Davide Garofalo, 42 ans, a été arrêté par la police de Catane (Sicile).
Davide Garofalo, 42 ans, a été arrêté par la police de Catane (Sicile). (DR)

Selon le témoignage d'un repenti, Davide Garofalo injectait de l'air dans les veines de ses victimes âgées afin de les achever. Ce qui favorisait l'activité d'entreprises de pompes funèbres liées à la mafia.

La presse italienne le surnomme "l'ambulancier de la mort". Les policiers de Catane (Sicile) ont arrêté, jeudi 21 décembre, un ambulancier soupçonné d'avoir tué des personnes en fin de vie, moyennant rétribution, pour favoriser l'activité d'entreprises de pompes funèbres liées à la mafia.

Davide Garofalo, 42 ans, aurait provoqué la mort d'au moins trois personnes âgées, malades en stade terminal, en leur injectant de l'air dans les veines pendant leur transfert en ambulance entre l'hôpital et leur domicile, où ils devaient finir leurs jours.

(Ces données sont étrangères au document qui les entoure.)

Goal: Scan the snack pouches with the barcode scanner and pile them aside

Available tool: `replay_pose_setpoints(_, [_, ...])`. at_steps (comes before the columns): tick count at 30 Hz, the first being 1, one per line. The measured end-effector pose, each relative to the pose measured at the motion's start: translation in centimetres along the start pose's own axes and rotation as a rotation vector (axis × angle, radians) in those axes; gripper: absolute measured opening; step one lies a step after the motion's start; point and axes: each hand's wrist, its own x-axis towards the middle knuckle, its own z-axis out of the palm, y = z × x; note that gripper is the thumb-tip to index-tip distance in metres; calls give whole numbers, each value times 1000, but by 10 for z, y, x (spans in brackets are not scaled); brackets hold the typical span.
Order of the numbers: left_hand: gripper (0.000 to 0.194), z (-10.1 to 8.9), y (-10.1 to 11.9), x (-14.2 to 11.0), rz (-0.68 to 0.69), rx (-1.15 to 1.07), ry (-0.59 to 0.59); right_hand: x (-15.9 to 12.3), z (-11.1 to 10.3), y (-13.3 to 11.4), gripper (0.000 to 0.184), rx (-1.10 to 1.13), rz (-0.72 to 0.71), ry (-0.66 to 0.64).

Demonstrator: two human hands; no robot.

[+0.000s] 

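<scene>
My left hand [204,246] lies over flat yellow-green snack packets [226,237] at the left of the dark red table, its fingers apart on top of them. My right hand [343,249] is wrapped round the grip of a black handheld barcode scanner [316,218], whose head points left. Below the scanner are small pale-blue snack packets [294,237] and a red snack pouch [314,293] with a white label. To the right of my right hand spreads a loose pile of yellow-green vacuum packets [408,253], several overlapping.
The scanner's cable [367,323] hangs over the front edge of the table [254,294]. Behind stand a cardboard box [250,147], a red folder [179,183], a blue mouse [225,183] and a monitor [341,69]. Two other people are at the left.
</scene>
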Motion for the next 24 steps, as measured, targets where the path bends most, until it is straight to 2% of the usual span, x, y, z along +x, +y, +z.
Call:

Il avertissait ensuite des entreprises locales de pompes funèbres, liées à la mafia, qui profitaient de la détresse des familles endeuillées pour leur proposer des services funéraires. C'est en tout cas la version d'un repenti, qui a révélé toute l'affaire à la télévision italienne.

Une cinquantaine de cas suspects

"Comme les victimes étaient en fin de vie, et qu'elles seraient mortes de toute façon, il leur injectait de l'air dans les veines et le malade mourait par embolie", a raconté le collaborateur de justice. Pour chaque défunt, l'ambulancier était rétribué 300 euros par les entreprises de pompes funèbres dont il était le complice.

Trois victimes ont pour le moment été identifiées : un homme de 55 ans et un homme et une femme de plus de 70 ans. Mais la liste pourrait s'allonger, car les enquêteurs travaillent sur une cinquantaine de décès suspects depuis 2012. Deux autres brancardiers sont entendus par la police pour des faits similaires.